*Directions for this task*. Return the data that follows exactly as it appears. Pictures do not belong in the copy.

== Segment start ==

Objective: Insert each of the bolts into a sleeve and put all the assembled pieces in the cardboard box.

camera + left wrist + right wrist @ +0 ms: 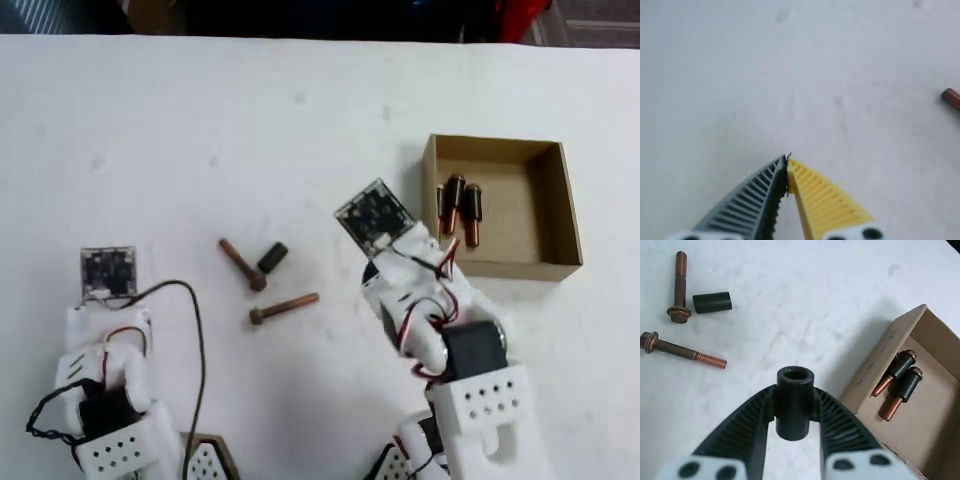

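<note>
In the right wrist view my right gripper (795,390) is shut on a black sleeve (795,405), held upright above the white table, close beside the cardboard box (875,371). Two assembled pieces (897,371) (903,391) lie in the box (500,268). Two loose copper bolts (243,265) (284,308) and another black sleeve (272,257) lie at the table's middle, between the arms. My left gripper (787,164) is shut on nothing over bare table, with one bolt's end (951,98) off to its side.
The left arm (105,380) sits at the front left, its black cable (195,340) looping toward the bolts. The right arm (440,340) stands just in front of the box's near left corner. Open table stretches across the back and left.
</note>
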Controlling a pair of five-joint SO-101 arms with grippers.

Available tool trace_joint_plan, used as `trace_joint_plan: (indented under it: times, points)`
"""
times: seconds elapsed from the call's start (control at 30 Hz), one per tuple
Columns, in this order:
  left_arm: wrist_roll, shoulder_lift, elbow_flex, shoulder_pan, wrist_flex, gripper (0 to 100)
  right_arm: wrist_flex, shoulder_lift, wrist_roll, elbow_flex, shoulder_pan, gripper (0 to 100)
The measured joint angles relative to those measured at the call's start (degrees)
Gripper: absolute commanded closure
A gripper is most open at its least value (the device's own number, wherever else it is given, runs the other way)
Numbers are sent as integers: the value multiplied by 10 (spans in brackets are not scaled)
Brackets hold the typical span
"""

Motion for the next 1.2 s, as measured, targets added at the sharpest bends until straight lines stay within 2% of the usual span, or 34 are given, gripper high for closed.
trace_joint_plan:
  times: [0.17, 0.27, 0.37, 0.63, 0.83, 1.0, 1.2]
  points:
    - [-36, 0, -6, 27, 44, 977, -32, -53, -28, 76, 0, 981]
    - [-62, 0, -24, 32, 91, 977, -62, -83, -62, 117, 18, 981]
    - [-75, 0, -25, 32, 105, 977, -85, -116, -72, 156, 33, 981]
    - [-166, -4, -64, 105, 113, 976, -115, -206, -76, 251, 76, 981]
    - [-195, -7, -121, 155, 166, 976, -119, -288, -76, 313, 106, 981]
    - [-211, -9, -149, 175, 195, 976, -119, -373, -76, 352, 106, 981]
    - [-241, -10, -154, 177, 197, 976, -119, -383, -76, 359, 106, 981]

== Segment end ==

*Task answer*.
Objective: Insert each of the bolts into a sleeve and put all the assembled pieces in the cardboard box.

camera + left wrist + right wrist @ +0 ms: 

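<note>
In the right wrist view my right gripper (795,390) is shut on a black sleeve (795,405), held upright above the white table, close beside the cardboard box (875,371). Two assembled pieces (897,371) (903,391) lie in the box (500,268). Two loose copper bolts (243,265) (284,308) and another black sleeve (272,257) lie at the table's middle, between the arms. My left gripper (787,164) is shut on nothing over bare table, with one bolt's end (951,98) off to its side.
The left arm (105,380) sits at the front left, its black cable (195,340) looping toward the bolts. The right arm (440,340) stands just in front of the box's near left corner. Open table stretches across the back and left.
</note>
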Controlling a pair of five-joint SO-101 arms with grippers.

Available tool trace_joint_plan, used as `trace_joint_plan: (indented under it: times, points)`
"""
times: seconds elapsed from the call's start (control at 30 Hz), one per tuple
Columns, in this order:
  left_arm: wrist_roll, shoulder_lift, elbow_flex, shoulder_pan, wrist_flex, gripper (0 to 100)
  right_arm: wrist_flex, shoulder_lift, wrist_roll, elbow_flex, shoulder_pan, gripper (0 to 100)
The measured joint angles relative to those measured at the call's start (degrees)
Gripper: absolute commanded closure
A gripper is most open at its least value (the device's own number, wherever else it is given, runs the other way)
Numbers are sent as integers: the value multiplied by 10 (spans in brackets are not scaled)
Brackets hold the typical span
"""

Motion for the next 1.2 s, as measured, targets added at the sharpest bends until straight lines stay within 2% of the usual span, or 34 are given, gripper high for closed.
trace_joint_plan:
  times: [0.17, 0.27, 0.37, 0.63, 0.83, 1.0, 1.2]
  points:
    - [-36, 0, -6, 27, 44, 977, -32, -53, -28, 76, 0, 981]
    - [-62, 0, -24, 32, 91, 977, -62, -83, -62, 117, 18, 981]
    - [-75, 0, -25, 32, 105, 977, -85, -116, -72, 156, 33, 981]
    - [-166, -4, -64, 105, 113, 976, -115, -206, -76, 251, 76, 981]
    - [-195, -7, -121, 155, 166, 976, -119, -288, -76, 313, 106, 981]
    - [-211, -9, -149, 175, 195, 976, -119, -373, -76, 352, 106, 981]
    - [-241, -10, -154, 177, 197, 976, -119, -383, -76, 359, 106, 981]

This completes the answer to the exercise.